AMD or Nvidia?

alexswede

Reputable
Apr 26, 2017
126
5
4,585
Ive been an Nvidia fan-boy through and through, but lately ive been wanting to get a new rig cuase of some trouble that upgrading seperate areas would cost me. So as im looking for new PC's i found that most 1440p 1ms monitors (im also looking for a new one of those) come in Adaptive/Freesync and not g-sync. Is it worth switching to AMD just for a great monitor? Whats the pros and cons of Nvidia and AMD? I would really appreciate an unbiased opinion, and thanks in advance.

Monitor im looking at currently: https://www.webhallen.com/se/product/289657-MSI-Optix-MPG27CQ-27-VA-1440p-HDMI-x2-DP-1ms-144hz-Curved-FreeSync
 
Solution
D
As of right now, to really take advantage of a 1440p monitor on AMD, you really would need a Vega card.

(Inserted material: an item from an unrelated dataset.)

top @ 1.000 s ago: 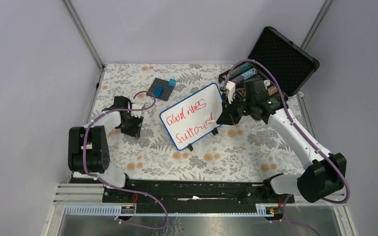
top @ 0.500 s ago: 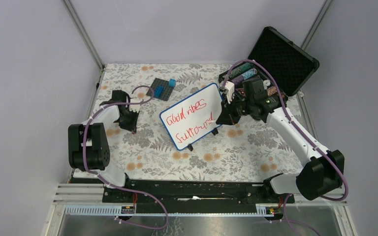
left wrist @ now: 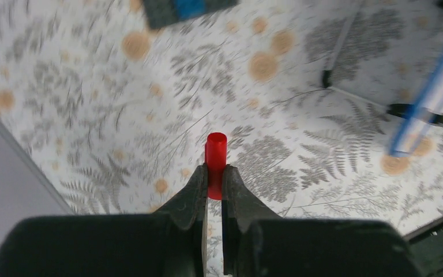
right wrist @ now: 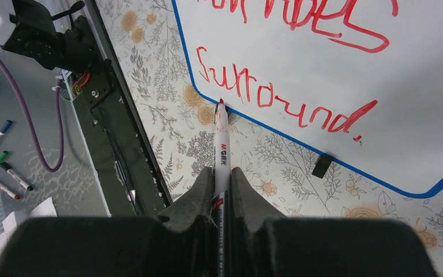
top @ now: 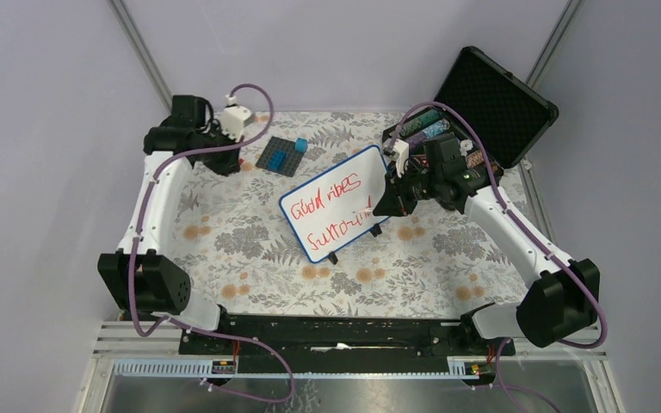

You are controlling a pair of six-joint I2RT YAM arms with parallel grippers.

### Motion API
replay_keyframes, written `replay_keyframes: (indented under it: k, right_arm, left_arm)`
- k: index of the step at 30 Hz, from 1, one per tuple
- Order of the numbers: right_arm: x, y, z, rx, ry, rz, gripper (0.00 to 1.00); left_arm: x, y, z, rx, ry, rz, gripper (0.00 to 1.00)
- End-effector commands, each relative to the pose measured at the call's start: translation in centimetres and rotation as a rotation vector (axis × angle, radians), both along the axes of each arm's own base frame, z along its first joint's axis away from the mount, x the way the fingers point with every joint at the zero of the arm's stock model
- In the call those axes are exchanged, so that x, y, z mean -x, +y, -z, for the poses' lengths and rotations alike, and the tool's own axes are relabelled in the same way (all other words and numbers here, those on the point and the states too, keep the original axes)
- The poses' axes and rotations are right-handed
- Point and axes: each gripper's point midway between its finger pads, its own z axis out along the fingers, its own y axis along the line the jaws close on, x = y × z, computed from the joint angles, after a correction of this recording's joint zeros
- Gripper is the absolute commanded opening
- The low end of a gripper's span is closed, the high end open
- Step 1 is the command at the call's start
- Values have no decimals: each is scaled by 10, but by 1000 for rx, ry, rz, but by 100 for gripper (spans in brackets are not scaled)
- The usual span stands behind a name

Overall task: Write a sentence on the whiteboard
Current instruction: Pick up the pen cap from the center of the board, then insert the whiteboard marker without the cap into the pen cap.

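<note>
Whiteboard [top: 336, 205] lies just beside the right gripper [right wrist: 221, 178], which pinches a marker [right wrist: 221, 153]

Left arm [top: 159, 185] stretched far forward, left end effector [left wrist: 214, 172] pinching red cap [left wrist: 216, 151], right end effector [right wrist: 222, 172] clamping marker [right wrist: 221, 144]

The whiteboard [top: 373, 172], white with a blue rim and rounded corners, stands propped on two small black feet on the counter [top: 250, 249], set askew, with its right edge just beside the right hand [top: 388, 206]. The sentence [top: 327, 196], red handwriting, runs in two lines, "Good vibes" above "Surround.", and the lower line ends nearest that hand.
</note>
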Motion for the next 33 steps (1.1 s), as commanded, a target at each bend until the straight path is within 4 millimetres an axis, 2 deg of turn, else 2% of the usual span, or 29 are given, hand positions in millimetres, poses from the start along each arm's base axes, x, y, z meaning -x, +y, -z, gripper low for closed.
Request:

They're very power hungry and tend to lag behind Nvidia's price equivalent, but the Freesync monitors are quite a bit cheaper. If you really want a Freesync monitor, go with a Vega card, but otherwise, I would buy an Nvidia card and just go for a G-sync monitor. This also ensures that you have an upgrade path as AMD's roadmap for GPUs is not overly promising at the moment...
D

Deleted member 2121781

Guest
As of right now, to really take advantage of a 1440p monitor on AMD, you really would need a Vega card. They're very power hungry and tend to lag behind Nvidia's price equivalent, but the Freesync monitors are quite a bit cheaper. If you really want a Freesync monitor, go with a Vega card, but otherwise, I would buy an Nvidia card and just go for a G-sync monitor. This also ensures that you have an upgrade path as AMD's roadmap for GPUs is not overly promising at the moment...
 
Solution

alexswede

Reputable
Apr 26, 2017
126
5
4,585


Is there any Vega card that is equal to a 1080?
 
D

Deleted member 2121781

Guest
The Vega 64 is pretty much equal to the 1080, but AMD doesn't have anything beyond that right now.
 
D

Deleted member 2121781

Guest
I personally do not notice a difference, but if you are serious about gaming down to the precise movements, 1ms if probably better. Otherwise, I'd go for the 4ms monitor, assuming there is a price difference. If not, you may as well grab the 1ms monitor.
 
Looks like a very nice monitor.
When you have a mismatch between the ability of the monitor to display frames and the ability of the pc to generate then, there can be some issues like screen tearing and input lag.
The best way is to have the monitor control when it can accept a new frame.
AMD does this via freesync.
Nvidia does this two ways. G.sync is hardware in the monitor to do the control.
It adds cost to the monitor.
But, there is a second way that is implemented in the newer GTX10xx cards called fast sync.
Here is an article that explains:
https://www.anandtech.com/show/10325/the-nvidia-geforce-gtx-1080-and-1070-founders-edition-review/13

I might point out that a response of 4ms is equivalent to 250 per second.
I do not know what graphics cards you are considering or the processor you will use.
You may be more limited in your FPS by the processor than your graphics card.

If you are a nvidia fan, buy nvidia.
If you are looking at a very high class card, you have little choice today.
 

alexswede

Reputable
Apr 26, 2017
126
5
4,585


Well i mean most of the computers im looking at are around 8th gen i5 with 6 cores aswell as 1080's. Would you recommend anything in particular for a 1440p gaming experience that wouldnt interfere with the monitors capabilities?
 
GTX1080 is going to run any 1440P games reasonably well.
My suggestion is to buy your monitor first, then decide what, if anything you need to run it as you wish.
Much depends on the types of games you play.
Some games are graphics limited like fast action shooters.
Others are cpu core speed limited like strategy, sims, and mmo.
Multiplayer tends to like many threads.